ラブラドールは素晴しい犬種ですから、人を傷つけるのではなく、死ぬほど舐め回すのが大好きです。彼等は変わった出来事や事件にあっても容易に狼狽せずに、どっしりと構えています。ですからいろいろな事を苦もなくやり遂げることができるのです。
アメリカのラブラドールには、二つのはっきりと異なる<ライン>があります。フィールド系とショー系というラインです。フィールド系のラブラドールはフィールドとハンティング能力に重きをおいてブリーディングされています。ショー系はコンフォーメーション(体型)と性格に重きをおいてブリーディングされています。
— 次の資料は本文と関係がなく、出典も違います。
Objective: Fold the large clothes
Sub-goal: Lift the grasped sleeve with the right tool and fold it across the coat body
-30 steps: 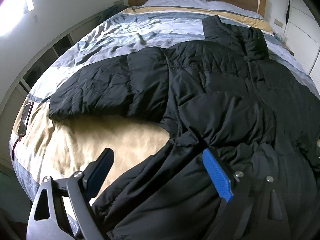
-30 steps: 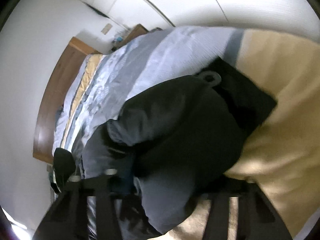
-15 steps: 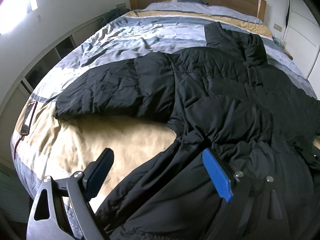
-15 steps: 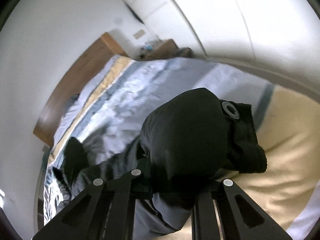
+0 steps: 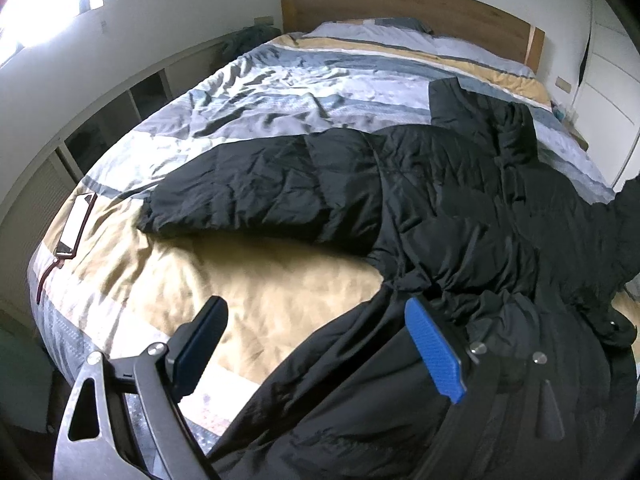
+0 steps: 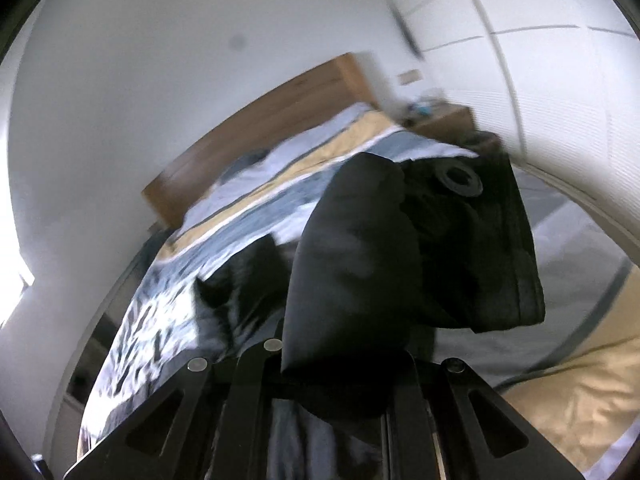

これら二つのグループにはいくつかの意見の相違が見られ、フィールド系の人からすると、ショー系のラブにはハンティングや持来の能力がはなはだしく欠けていると嘆き、ショー系の人はフィールド系のラブはもはや見かけもラブラドールらしくなく、正しい性格の点でも欠けていると嘆くのです。真実は互いのどこかにあるようです。フィールド系のラブは大抵精力に満ちていて、よりエネルギッシュに行動するように見受けられます。ショー系はスピード感には劣りますが、フィールドトライアルとして生まれてこなかっただけで、ハンターとしての素質は十分にあるのです。
どちらのタイプもアウトドアで一日中楽しめるコンパニオンドッグとしては十分な素質があるのです。
ラブラドールレトリバーは仲間であり、活動的で何かをしたいと切望している犬です。ですからただ好きなようにさせておかれたら、退屈してしまうでしょう。しつけをされなければ、そのサイズや嗜好のせいで手に余ってしまうでしょう。運動が足りなければ、退屈しのぎや余ったエネルギーを消費するために、破壊行動に及んだり逃げたりするでしょう。彼等は餌や水が当たり前であるように、自分達に注意と愛情を引き付けておきたいのです。
ラブラドールはあなたと互いに楽しみを共有しながら服従をする訓練にも取り組みやすい犬種です。さらに、ラブラドールにはたくさんの運動が必要なのです。これは、食べるのが好きなラブラドールがたくさんいることにも必然的に関係があるのです。必要な運動、トレーニング、そして関心が十分であれば、健康なラブラドールはあなたに幸せをもたらすのです。